Грязной и тяжёлой - боги, как его спину не гнёт этот вес ноши? Герцог горбится, как только пыльная накидка сокроет плечи; жмурится и глубоко вдыхает, самовольно ручками тонкими стягивая края - тепло. Тепло и пахнет Алукардом - его солёным потом, свежей грязью и морозом; чужой кислой кровью и тухлыми телами. Непривычно до того, что глаза слезятся в брезгливости; сжимается и осознаёт, что этот "запах свободы", как и сам его окрестил, не знаком ни разу: ему нельзя было дурно пахнуть и марать свою одежду, ему было запрещено высоко поднимать остриё меча на Авроры Звезду, ему было опасно есть те ягоды с глухого леса и давить на себе жука - бред, что сейчас выводит из себя неловкостью и сильным пристрастием к тому, дабы дышать эти воротом, прижаться к сильному телу и отдаться мозолистым рукам.

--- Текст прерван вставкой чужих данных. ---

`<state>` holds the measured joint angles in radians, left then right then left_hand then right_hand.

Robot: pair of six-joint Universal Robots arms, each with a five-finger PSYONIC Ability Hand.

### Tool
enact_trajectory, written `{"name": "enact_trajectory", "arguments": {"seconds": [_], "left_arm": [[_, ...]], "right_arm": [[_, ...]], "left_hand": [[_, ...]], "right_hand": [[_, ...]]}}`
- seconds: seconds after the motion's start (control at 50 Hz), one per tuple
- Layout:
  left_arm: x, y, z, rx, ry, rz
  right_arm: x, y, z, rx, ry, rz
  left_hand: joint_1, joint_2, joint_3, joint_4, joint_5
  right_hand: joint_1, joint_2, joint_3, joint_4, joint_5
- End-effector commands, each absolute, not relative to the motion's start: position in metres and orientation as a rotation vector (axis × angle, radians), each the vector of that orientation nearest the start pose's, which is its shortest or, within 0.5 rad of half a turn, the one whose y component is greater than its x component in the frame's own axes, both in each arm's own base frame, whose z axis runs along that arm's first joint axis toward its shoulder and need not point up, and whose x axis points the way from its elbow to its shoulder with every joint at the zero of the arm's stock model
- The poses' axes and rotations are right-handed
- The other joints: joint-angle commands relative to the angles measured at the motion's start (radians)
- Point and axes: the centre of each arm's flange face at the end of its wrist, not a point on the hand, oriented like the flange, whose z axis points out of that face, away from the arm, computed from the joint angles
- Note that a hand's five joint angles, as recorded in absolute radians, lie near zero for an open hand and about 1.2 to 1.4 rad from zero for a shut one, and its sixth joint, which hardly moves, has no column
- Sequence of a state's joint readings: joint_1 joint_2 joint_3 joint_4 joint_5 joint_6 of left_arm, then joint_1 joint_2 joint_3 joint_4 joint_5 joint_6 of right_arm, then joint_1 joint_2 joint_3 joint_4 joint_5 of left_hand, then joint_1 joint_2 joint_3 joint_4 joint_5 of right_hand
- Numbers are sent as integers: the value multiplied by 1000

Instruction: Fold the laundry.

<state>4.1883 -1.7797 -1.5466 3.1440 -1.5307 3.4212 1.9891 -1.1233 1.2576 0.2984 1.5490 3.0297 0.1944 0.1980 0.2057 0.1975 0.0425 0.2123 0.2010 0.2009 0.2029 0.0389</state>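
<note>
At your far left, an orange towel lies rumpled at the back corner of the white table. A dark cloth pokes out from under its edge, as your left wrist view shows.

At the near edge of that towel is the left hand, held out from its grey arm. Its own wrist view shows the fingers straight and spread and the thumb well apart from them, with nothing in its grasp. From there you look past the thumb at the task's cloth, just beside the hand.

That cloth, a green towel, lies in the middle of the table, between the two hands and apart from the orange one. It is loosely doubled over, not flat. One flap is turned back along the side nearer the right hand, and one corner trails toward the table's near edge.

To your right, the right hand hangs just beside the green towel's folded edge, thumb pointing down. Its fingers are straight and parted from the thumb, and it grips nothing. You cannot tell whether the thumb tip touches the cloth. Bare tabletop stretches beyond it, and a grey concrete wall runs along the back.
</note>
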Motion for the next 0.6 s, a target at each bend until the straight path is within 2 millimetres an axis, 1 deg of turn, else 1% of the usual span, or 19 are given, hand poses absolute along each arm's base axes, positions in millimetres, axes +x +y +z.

– что ты делаешь один ночью?
Он простой. И вопросы его такие же, даже по-детски глупы. И они каждый раз вызывали искру в обнищалой душе старшего Паксли, заставляя слабую улыбку скользнуть по холоду строгости - это невыносимо прелестно. Это чувственно - его забота с ума сведёт. Он тает и за это стыдно до боли, но, черт бы подрал этого заблудалого охотника - прижимается лицом в шею: мнет крылья прямого носа, холодно щекочет невесомым касанием губ и закрывает глаза с дрожащими ресницами. Молчит и слышит чужой пульс, чует глубокое дыхание и поднятие крепкой груди по своей; сам же трепетно мурчит от касания горячего - ему можно, ибо наглый. И та наглость, даже с самой первой встречи, зацепила репейником шёлк изнеженной ткани:
– мне не спится.
Мечник выдыхает. Теплое касание успокоит больное сердце, даже если то покроет своей широкой ладонью всё плечо и заденет лиловый синяк свежий - промычит, но доверчивой тварью заерзает по ключице, пока тот, одаренный вниманием высокопоставленного, плывет в улыбке глупой, но столь обворожительной и яркой: все беды утекут ледоходом весенним в дальние высокие воды, а облегчение пером Павлиньим рану ублажит - с ним хорошо, даже если принципы их безумно разные и сами по себе они другие: пока один верует в предка и богов, другой не верит ни святым, ни грешным - одним днём живёт, колено преклоняя зазеленевшей горбушке, да и мыслью одинокой имена семьи поминает. От жизни надо никчемно мало и то долгим пазлом забивает висок - как на вопрос "что будет завтра?" Ответить кратко: " если проснусь, то поем.."? И есть продолжить тот диалог - герцог впадает в ступор: кажется, что мечник - простая монета с дешёвой гравировкой, однако слова его многие путают больше, чем загадки для мозга крепкого:
" –Поешь ты, а потом?"
" –Суп с котом."
"– это как?.." и Эймон смотрит брезгливо, полным доверием этим странным словам и блюду неизвестному. А тот смеётся. Весело и задорно, будто ребенка обдурил и потешил самолюбие - совершено два разных мира, оттого и радостно душе, спокойно.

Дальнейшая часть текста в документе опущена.